UHI has a combined income of £135 million, with almost 3,100 members of staff, and a student population of more than 38,600 across further and higher education courses. As a large and dispersed organisation, they have a significant economic footprint in the region.

In 2019, UHI generated £560m gross value added (GVA) and supported 6,200 jobs throughout the economy in the Highlands and Islands, Moray and Perthshire. Across Scotland, the UHI partnership supports £653m GVA and 7,200 jobs.

The 12,360 people who graduated from UHI in 2019 will generate an estimated lifetime earnings premium of £324m GVA in the economy of the Highlands and Islands, Moray and Perthshire.

They have a pretty large physical presence in the region and they are considered to be a major employer paying staff, spending money on goods, services and capital projects, as well as attracting students and visitors into the area. This activity concludes that they contribute £560m to the Highlands and Islands, Moray and Perthshire economies every year, and support 6,200 jobs.
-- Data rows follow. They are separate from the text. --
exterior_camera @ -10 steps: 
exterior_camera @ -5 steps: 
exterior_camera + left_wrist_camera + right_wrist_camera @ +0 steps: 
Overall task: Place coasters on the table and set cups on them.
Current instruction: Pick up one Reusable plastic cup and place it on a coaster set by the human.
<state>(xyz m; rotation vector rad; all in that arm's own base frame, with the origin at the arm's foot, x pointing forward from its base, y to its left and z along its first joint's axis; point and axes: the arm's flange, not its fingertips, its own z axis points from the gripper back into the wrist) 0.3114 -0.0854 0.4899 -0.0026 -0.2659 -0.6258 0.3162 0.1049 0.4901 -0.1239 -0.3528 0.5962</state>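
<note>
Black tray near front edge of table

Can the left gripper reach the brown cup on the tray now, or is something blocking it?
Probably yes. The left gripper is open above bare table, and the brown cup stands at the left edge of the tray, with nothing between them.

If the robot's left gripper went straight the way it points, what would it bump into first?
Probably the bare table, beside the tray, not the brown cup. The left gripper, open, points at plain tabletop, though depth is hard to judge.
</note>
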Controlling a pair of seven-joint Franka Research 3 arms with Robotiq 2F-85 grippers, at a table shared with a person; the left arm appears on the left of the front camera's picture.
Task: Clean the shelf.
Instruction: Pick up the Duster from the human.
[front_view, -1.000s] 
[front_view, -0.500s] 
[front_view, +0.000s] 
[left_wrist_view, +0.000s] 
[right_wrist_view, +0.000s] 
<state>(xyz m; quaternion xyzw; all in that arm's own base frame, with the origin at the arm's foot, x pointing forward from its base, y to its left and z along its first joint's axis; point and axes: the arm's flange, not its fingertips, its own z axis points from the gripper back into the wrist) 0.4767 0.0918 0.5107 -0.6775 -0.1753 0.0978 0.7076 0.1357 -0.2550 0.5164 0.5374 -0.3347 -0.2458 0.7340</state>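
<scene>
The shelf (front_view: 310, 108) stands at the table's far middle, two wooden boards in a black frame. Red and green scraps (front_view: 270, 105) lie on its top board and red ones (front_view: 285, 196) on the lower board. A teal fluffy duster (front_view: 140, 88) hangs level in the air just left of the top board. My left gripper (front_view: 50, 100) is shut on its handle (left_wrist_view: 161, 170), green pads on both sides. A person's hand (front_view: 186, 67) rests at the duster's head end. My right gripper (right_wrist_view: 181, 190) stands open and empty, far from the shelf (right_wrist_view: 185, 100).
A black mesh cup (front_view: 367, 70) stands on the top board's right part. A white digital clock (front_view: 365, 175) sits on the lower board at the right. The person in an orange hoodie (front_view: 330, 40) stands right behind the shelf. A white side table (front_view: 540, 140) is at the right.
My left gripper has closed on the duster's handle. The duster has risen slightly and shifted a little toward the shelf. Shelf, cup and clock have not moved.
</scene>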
Whilst all of this is amazing their role is much more than that. The responsibility for as a regional strategic body is to lead the discussion with community and government, something that has been described as “the new social contract”.

UHI is embedded in the communities they serve, respect, value and want to see them grow and be sustainable. It is incumbent on they to do all that they can to help them flourish, as each has a natural resource.

Universities and colleges have existed for hundreds of years in various forms and iterations. They are places to make sense of the world and to shape it.

As such, it would be a mistake to see universities as static and unchanging. Indeed, history reflects that during major economic upheaval, universities have remade and reformed themselves, often responding to current circumstance.

UHI is different because they teach across a broad qualification framework, from apprenticeships to PHDs, students go to them and enroll for a purpose. There are institutions that are designed for people to come to them, but they are the opposite and that is their strength. the students should feel there is something relevant in their local communities.

UHI has always been an organisation that has embraced evolution and has a “can do” attitude. They celebrate the fact that they are different, and see their DNA as being part of their region, which covers Highlands and Islands as well as Moray and Perthshire.

The connection to the communities and the notion that nobody should have to leave the area to get an education or a job, or succeed in life, underpins everything that they do.